Task prompt ▸
Count every line in the data that contains the word "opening", then report that number alone.

Dataset extract ▸
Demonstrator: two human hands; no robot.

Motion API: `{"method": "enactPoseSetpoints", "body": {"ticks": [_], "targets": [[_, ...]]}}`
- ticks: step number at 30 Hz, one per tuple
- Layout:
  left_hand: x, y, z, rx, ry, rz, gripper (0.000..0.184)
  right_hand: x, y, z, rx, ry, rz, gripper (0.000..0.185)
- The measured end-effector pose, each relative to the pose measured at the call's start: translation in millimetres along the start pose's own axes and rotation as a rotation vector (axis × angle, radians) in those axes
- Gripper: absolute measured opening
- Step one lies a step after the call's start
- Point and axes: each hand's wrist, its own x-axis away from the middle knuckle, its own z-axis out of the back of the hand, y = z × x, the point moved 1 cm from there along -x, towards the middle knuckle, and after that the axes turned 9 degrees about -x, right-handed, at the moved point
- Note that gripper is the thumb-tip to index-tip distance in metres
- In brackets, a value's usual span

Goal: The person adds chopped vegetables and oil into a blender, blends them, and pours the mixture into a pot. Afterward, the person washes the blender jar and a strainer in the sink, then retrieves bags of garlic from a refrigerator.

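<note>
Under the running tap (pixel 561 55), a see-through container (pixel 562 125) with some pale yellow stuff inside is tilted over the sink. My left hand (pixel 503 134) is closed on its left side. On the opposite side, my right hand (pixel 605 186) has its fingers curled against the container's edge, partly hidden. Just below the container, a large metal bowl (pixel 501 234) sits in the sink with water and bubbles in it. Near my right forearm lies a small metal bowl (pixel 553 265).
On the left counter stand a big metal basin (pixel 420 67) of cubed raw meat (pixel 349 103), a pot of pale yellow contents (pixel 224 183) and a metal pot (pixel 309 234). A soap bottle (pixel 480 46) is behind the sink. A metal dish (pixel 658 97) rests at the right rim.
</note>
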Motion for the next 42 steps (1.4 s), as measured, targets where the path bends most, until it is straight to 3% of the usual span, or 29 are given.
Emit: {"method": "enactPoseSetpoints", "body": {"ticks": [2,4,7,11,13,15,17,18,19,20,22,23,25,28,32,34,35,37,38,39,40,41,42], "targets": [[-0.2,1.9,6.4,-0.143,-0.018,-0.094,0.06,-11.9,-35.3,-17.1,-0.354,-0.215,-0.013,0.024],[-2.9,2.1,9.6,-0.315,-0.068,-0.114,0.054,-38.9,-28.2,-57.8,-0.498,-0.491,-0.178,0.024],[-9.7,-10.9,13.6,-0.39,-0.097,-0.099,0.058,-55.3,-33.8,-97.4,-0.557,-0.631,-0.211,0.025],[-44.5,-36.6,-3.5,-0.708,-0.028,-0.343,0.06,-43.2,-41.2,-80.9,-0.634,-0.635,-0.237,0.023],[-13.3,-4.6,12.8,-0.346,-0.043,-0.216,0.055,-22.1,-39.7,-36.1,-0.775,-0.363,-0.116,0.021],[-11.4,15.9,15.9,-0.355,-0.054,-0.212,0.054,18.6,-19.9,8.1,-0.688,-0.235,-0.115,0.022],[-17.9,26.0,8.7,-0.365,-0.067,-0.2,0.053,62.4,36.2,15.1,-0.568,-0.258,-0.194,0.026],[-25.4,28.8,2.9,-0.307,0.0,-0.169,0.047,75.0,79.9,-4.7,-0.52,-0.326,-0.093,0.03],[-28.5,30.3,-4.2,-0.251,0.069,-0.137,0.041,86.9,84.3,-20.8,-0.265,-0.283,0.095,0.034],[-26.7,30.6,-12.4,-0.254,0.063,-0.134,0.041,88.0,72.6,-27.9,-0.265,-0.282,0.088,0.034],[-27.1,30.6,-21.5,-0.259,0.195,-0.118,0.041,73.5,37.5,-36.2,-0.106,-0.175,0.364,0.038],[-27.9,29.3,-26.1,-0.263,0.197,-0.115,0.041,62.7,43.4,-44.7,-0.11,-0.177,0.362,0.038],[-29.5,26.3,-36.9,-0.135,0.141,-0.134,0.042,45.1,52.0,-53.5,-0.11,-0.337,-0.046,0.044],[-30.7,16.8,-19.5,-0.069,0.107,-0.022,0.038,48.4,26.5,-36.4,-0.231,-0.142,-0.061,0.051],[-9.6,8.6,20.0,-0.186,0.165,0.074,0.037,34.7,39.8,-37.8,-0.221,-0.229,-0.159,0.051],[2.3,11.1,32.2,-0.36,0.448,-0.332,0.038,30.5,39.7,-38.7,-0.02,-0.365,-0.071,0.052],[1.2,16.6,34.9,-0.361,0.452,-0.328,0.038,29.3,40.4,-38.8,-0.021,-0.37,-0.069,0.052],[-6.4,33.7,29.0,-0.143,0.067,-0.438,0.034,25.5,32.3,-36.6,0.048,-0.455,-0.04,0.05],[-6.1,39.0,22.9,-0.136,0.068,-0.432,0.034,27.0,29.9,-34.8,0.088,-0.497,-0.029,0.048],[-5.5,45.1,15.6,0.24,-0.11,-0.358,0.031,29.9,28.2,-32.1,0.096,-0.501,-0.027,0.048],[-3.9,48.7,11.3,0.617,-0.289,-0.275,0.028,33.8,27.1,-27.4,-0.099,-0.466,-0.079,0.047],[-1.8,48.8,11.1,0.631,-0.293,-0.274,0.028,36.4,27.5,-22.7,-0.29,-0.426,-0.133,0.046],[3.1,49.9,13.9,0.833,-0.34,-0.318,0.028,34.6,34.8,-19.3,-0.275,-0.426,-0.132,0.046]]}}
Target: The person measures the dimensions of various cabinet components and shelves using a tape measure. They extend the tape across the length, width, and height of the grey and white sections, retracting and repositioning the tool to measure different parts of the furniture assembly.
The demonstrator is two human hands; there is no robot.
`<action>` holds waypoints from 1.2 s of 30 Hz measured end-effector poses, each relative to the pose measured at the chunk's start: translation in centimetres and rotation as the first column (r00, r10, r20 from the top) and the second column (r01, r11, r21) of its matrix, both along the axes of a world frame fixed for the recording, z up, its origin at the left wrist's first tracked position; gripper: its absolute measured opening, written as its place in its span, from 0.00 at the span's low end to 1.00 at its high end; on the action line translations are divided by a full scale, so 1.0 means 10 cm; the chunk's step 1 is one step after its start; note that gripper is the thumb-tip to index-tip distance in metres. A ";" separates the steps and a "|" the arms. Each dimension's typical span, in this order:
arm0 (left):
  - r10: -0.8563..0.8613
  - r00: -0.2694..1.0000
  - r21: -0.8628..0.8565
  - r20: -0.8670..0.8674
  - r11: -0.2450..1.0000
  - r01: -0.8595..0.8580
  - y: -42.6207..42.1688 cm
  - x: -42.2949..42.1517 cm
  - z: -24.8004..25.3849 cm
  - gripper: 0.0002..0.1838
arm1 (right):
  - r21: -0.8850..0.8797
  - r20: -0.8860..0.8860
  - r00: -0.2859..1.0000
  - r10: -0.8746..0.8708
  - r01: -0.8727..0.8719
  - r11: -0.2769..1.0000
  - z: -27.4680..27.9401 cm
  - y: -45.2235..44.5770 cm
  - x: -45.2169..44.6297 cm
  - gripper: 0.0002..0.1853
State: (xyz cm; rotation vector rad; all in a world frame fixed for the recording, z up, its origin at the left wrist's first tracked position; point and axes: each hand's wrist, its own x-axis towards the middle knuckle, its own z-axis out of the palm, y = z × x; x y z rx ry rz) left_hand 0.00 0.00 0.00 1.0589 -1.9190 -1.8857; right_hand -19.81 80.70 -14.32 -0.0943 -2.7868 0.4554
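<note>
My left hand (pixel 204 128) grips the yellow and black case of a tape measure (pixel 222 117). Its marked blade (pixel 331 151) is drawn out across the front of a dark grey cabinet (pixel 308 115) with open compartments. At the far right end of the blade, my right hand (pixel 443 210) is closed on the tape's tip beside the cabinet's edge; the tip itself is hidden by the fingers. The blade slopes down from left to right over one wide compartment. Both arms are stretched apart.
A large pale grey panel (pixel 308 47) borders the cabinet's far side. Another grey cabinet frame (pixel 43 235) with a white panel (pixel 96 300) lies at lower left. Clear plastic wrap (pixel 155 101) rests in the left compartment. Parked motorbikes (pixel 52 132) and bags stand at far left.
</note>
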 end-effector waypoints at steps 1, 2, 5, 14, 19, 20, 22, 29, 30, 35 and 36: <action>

Result of the task ▸
2